■ Provided material
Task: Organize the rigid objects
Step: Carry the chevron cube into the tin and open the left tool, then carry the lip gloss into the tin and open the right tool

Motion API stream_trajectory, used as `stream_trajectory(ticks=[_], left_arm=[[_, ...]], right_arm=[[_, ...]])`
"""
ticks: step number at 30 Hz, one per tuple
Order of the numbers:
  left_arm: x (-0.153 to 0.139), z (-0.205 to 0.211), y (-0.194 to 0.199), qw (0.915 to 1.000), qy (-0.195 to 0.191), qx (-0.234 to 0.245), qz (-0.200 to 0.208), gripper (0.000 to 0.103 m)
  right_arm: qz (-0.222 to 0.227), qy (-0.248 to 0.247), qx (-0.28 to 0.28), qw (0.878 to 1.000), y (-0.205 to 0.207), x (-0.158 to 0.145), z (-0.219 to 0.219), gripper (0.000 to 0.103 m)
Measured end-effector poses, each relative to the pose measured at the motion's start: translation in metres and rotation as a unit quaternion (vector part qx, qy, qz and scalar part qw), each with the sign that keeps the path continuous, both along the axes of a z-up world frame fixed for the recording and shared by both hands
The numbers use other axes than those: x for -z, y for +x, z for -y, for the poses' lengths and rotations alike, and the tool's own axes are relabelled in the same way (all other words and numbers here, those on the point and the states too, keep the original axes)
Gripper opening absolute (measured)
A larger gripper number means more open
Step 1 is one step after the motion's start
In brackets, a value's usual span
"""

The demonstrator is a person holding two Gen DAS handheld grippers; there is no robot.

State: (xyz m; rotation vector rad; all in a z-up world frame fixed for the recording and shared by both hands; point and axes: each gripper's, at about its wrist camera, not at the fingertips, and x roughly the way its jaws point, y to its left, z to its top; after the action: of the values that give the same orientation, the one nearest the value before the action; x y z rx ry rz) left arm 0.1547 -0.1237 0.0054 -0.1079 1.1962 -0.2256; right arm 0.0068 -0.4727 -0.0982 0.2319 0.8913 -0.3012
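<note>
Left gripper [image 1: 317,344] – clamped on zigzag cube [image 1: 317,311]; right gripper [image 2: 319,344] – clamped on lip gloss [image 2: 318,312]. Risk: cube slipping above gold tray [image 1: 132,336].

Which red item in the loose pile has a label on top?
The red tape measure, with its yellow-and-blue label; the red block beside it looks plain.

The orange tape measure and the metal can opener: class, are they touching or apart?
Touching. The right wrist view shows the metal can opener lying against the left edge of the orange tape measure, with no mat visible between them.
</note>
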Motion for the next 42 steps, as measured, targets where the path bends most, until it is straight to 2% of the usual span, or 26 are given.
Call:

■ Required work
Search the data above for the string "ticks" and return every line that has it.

■ Answer section
Motion API stream_trajectory, used as `stream_trajectory(ticks=[_], left_arm=[[_, ...]], right_arm=[[_, ...]])`
ticks: step number at 30 Hz, one per tuple

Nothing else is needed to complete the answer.